# TASK DIRECTIONS
Would you write out each line of the material below exactly, skipping every picture?

# DATA EXTRACT
^^^^^^^^^^^^^^^^
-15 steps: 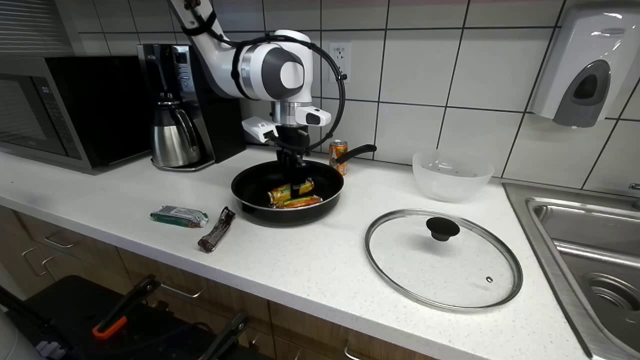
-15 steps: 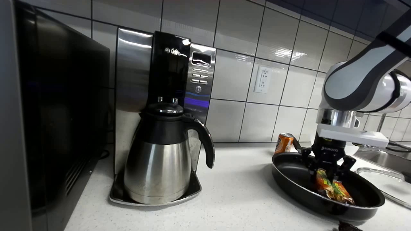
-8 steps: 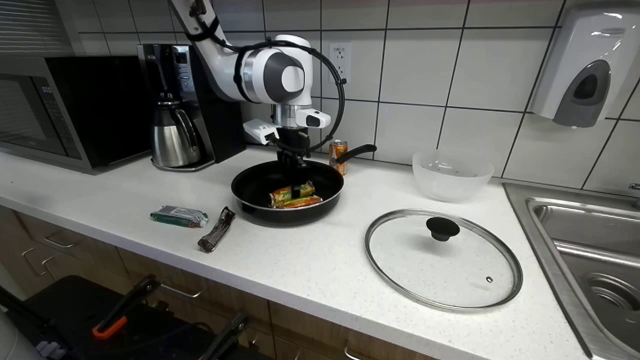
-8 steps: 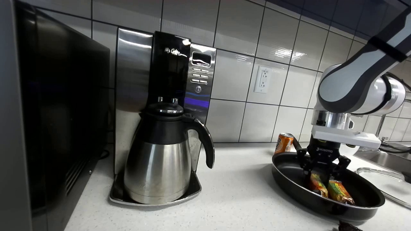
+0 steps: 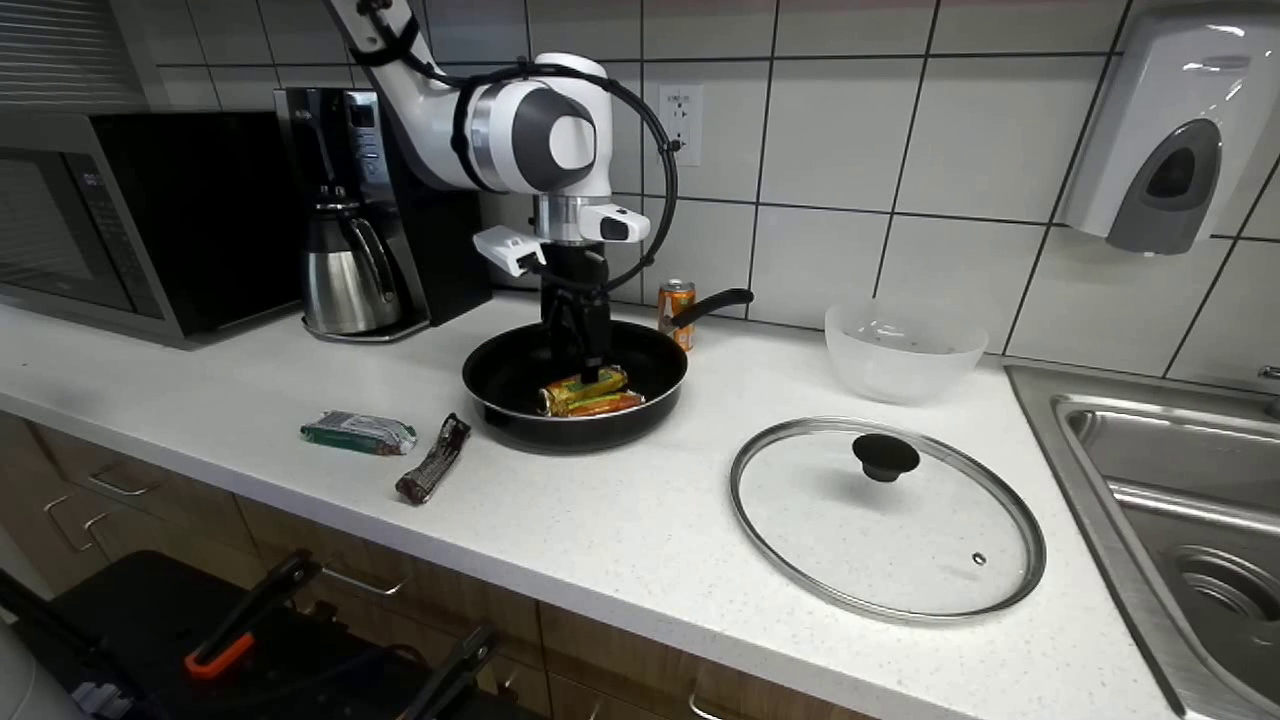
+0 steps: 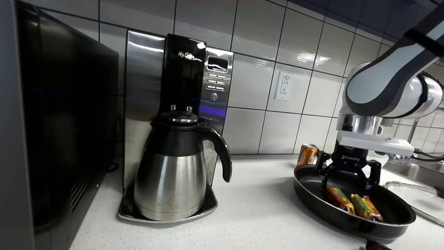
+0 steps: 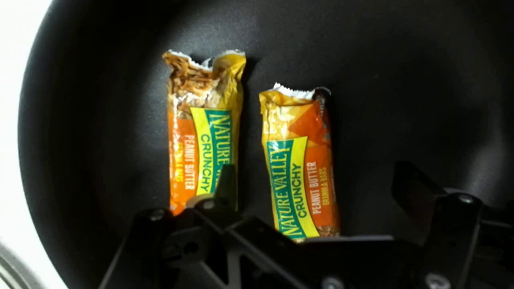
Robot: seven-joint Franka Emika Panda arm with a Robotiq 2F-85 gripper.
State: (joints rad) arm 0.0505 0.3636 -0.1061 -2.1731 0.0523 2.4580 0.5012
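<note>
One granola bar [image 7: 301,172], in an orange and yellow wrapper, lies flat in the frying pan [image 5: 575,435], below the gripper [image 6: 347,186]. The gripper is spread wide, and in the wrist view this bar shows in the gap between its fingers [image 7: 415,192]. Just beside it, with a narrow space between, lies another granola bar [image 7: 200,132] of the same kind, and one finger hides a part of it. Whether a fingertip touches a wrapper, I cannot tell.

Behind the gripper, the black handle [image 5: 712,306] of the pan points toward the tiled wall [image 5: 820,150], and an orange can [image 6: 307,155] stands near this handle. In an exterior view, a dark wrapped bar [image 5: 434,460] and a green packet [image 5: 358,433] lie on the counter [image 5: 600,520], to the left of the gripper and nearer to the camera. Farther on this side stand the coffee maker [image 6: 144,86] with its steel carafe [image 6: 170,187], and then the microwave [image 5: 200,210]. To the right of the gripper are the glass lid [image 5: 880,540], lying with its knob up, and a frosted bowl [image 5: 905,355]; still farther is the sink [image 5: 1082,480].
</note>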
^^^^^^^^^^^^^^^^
# COMPLETED TASK
-15 steps: 
-15 steps: 
-8 steps: 
-8 steps: 
+0 steps: 
+0 steps: 
+0 steps: 
Robot: seven-joint Franka Emika Panda arm with a Robotiq 2F-85 gripper.
State: (joints rad) arm 0.0505 0.3636 -0.1061 -2.1731 0.0523 2.4580 0.5012
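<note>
One granola bar [image 7: 301,172], in an orange and yellow wrapper, lies flat in the frying pan [image 5: 575,435], below the gripper [image 6: 347,186]. The gripper is spread wide, and in the wrist view this bar shows in the gap between its fingers [image 7: 415,192]. Just beside it, with a narrow space between, lies another granola bar [image 7: 200,132] of the same kind, and one finger hides a part of it. Whether a fingertip touches a wrapper, I cannot tell.

Behind the gripper, the black handle [image 5: 712,306] of the pan points toward the tiled wall [image 5: 820,150], and an orange can [image 6: 307,155] stands near this handle. In an exterior view, a dark wrapped bar [image 5: 434,460] and a green packet [image 5: 358,433] lie on the counter [image 5: 600,520], to the left of the gripper and nearer to the camera. Farther on this side stand the coffee maker [image 6: 144,86] with its steel carafe [image 6: 170,187], and then the microwave [image 5: 200,210]. To the right of the gripper are the glass lid [image 5: 880,540], lying with its knob up, and a frosted bowl [image 5: 905,355]; still farther is the sink [image 5: 1082,480].
</note>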

That's the full output for the exercise.